Wer seinem Haus eine Sanierung zukommen lässt, denkt in vielen Fällen als Erstes an die Äußerlichkeiten. Dabei gehört zur Sanierung des Hauses viel mehr. Gerade bei einem Einfamilienhaus hat man bei einer Sanierung die Möglichkeit, nicht nur die Wohnräume umzuändern, sondern man kann auch etwas für den Energiehaushalt im eigenen Haus tun.

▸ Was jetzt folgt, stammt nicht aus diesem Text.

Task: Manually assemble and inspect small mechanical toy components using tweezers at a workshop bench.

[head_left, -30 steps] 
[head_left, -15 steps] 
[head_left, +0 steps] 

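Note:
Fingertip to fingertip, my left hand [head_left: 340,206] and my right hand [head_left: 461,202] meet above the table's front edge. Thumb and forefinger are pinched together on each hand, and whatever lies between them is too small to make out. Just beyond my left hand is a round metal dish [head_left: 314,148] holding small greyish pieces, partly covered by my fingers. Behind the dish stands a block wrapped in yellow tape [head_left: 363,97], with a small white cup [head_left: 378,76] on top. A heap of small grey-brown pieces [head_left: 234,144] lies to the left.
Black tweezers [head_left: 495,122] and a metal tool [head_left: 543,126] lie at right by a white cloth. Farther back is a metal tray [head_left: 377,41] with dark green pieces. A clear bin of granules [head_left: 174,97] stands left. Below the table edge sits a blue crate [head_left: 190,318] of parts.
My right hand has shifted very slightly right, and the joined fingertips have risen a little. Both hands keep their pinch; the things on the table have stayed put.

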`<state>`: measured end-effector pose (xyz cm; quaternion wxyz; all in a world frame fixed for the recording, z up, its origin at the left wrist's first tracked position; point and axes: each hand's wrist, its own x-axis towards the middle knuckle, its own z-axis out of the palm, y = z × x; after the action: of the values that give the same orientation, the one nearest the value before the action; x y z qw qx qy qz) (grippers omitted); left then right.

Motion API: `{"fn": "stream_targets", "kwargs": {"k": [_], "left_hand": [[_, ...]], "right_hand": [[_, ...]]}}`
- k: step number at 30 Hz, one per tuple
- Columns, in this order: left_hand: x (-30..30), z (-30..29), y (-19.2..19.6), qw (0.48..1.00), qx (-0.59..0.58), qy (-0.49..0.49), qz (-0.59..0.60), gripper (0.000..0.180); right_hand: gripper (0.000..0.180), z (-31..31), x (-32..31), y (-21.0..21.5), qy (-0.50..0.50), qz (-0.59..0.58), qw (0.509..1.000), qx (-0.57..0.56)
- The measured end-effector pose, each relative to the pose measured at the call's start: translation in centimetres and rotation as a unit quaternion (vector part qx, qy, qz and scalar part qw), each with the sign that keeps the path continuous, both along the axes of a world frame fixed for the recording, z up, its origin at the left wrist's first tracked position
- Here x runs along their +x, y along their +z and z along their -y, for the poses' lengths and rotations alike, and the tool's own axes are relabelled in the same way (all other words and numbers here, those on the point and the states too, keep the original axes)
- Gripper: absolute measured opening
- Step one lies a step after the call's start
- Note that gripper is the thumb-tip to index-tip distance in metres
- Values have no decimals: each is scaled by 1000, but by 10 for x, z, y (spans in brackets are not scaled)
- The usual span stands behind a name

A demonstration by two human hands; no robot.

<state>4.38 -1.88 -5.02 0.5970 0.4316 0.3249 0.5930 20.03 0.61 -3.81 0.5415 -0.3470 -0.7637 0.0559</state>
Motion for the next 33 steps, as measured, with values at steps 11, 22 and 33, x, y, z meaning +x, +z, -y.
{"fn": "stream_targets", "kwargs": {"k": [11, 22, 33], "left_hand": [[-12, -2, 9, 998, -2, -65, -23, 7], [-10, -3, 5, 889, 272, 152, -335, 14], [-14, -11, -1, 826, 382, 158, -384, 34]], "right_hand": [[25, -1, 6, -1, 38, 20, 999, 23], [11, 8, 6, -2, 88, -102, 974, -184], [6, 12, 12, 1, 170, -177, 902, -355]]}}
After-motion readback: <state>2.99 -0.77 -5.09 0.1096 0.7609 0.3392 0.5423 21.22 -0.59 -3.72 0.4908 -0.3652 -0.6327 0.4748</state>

Fast jeder wird festgestellt haben, dass sich in den letzten 10 Jahren die Heizkostenbelastung fast verdoppelt hat. Für die Zukunft kann man damit rechnen, dass die Heizkosten noch mehr ansteigen werden. Um hier an Kosten und Energie zu sparen, hilft eigentlich nur eine Sanierung des Wohnraumes. Die höchsten Energiekosten fallen in jedem Haus und in jeder Wohnung für die Heizung an. Da ist es eigentlich egal ob man eine moderne Gasheizung oder eine herkömmliche Kohleheizung hat, oder ob man sich auf Pellets umgestellt hat. Aber dadurch, dass hier die meisten Energiekosten anfallen, kann man hier auch am meisten sparen.

Bei der Sanierung sollte man unbedingt darauf achten, dass die Fenster absolut dicht sind und die Wände gut gedämmt sind. Außerdem sollte bei der Sanierung eines Einfamilienhauses darauf geachtet werden, dass die Heizungstechnik modern und sparsam ist. Die Kosten, die bei der Sanierung entstehen, können durch eine gute Heizungsanlage schnell wieder amortisiert werden, denn nun wird bedeutend weniger Energie verbraucht. Durch die Sanierung eines Einfamilienhauses kann man bis zu 80 % an Energiekosten einsparen.